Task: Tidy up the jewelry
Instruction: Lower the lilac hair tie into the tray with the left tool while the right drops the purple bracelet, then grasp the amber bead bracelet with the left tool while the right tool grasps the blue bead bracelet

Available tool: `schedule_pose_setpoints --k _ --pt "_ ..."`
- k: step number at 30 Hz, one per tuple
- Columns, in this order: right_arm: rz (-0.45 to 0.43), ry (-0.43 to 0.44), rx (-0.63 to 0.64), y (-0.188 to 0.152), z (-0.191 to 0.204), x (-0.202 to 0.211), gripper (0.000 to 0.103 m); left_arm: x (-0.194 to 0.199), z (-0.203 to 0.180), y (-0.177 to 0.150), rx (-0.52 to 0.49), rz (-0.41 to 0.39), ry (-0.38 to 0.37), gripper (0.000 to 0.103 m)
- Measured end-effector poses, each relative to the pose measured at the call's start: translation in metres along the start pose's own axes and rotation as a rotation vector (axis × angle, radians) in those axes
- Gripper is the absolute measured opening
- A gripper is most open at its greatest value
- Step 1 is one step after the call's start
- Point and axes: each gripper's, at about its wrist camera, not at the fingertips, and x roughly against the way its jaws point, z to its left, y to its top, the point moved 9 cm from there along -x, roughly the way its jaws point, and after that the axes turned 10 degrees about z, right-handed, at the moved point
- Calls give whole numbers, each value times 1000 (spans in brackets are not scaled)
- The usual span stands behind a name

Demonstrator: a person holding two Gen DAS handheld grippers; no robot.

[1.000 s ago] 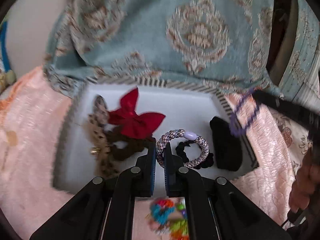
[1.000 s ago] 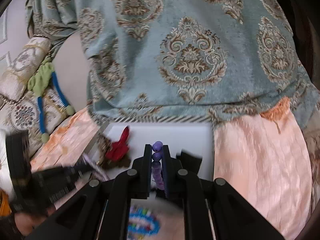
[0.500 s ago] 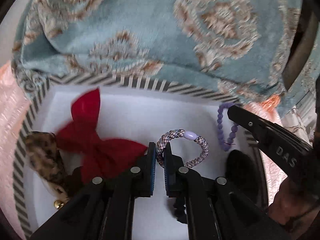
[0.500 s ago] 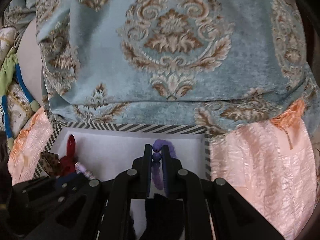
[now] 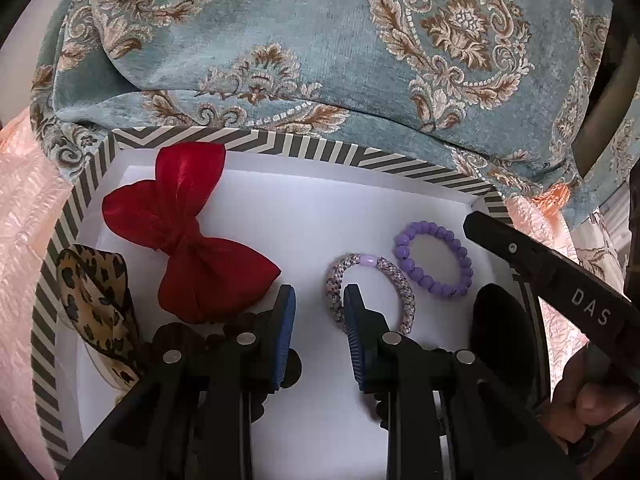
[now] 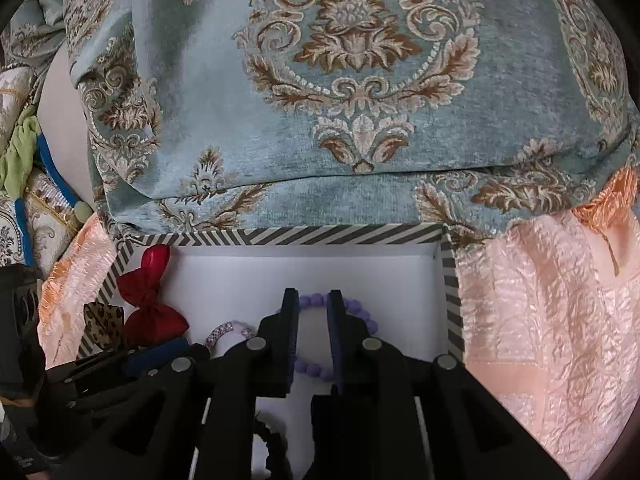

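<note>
A white box with a grey striped rim holds the jewelry. My left gripper hangs over its floor, jaws opening. The braided bracelet lies flat there, its left arc in the gap beside the right pad, not pressed. My right gripper is also opening above the purple bead bracelet, which lies flat and free on the floor. One right-gripper finger shows at the box's right edge. A red bow and a leopard scrunchie lie at the left.
A teal patterned cushion presses against the box's far rim. Pink quilted cloth lies around the box. A black hair piece sits at the near right and a black scrunchie under the right gripper. A hand holds the right tool.
Both grippers came forward and down into the box. Their jaws then parted, and the braided and purple bracelets they held now lie on the box floor.
</note>
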Motion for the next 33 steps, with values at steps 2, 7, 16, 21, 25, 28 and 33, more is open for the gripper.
schedule_pose_setpoints --k 2,7,16,21,25,28,33 --pt "7 0 11 -3 2 1 14 3 -3 -1 -8 -2 -12 8" --pt "-1 -26 76 -20 13 22 14 35 -15 -4 -49 -47 -52 8" --pt "-101 100 106 -90 30 111 15 111 18 -62 -72 -155 -31 11" --pt "-43 143 90 -150 21 111 15 109 39 -113 0 -97 -14 11" --pt "32 166 74 -173 18 87 15 98 40 -136 15 -49 16 11" --pt "63 176 69 -176 19 71 15 91 41 -141 5 -39 44 11" --pt "113 156 91 -181 22 49 22 80 32 -147 15 -2 -39 11"
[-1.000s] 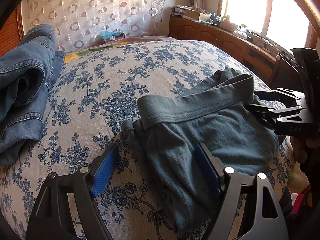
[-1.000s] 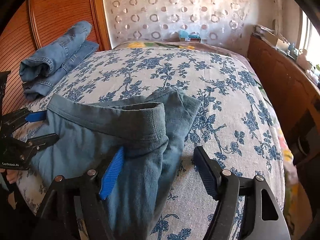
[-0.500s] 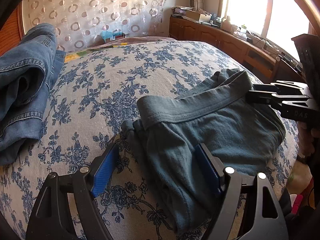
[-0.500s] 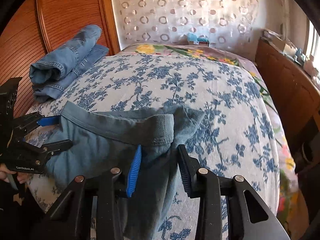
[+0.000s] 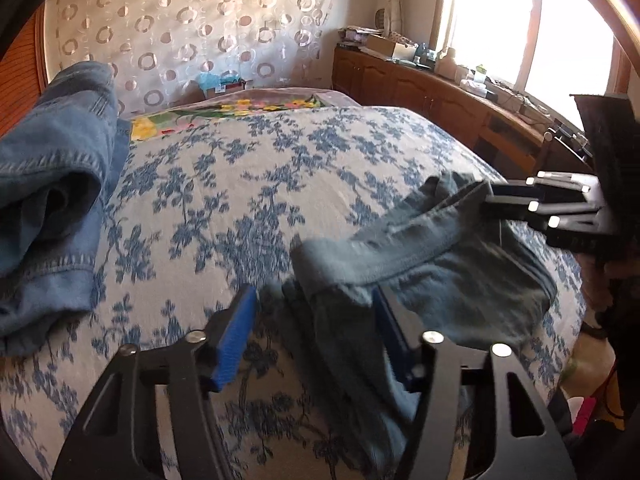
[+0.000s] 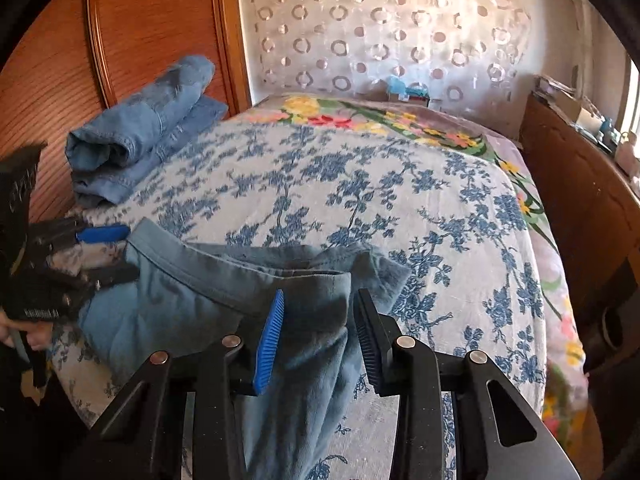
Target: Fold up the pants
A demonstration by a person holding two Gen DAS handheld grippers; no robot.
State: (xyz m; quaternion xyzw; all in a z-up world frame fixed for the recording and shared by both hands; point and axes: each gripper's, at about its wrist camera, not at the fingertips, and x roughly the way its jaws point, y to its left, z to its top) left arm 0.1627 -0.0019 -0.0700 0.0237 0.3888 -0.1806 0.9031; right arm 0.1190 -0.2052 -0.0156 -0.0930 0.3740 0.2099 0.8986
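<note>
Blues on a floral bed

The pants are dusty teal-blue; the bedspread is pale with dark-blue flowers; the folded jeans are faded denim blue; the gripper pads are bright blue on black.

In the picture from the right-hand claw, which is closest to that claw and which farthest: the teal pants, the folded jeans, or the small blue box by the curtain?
From the right gripper:
1. Teal pants: between its fingers, at the bed's near edge.
2. Folded jeans: farther back on the left, by the wooden headboard.
3. Small blue box: farthest, past the bed's far end, against the curtain.
</note>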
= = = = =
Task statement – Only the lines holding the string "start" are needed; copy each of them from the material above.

Task response –
- Measured end-effector poses, each relative to the pose measured at the call's start: translation in metres along the start pose's own axes and rotation as a rotation vector (axis × angle, radians) in those axes
- Step 1 is one step after the call's start

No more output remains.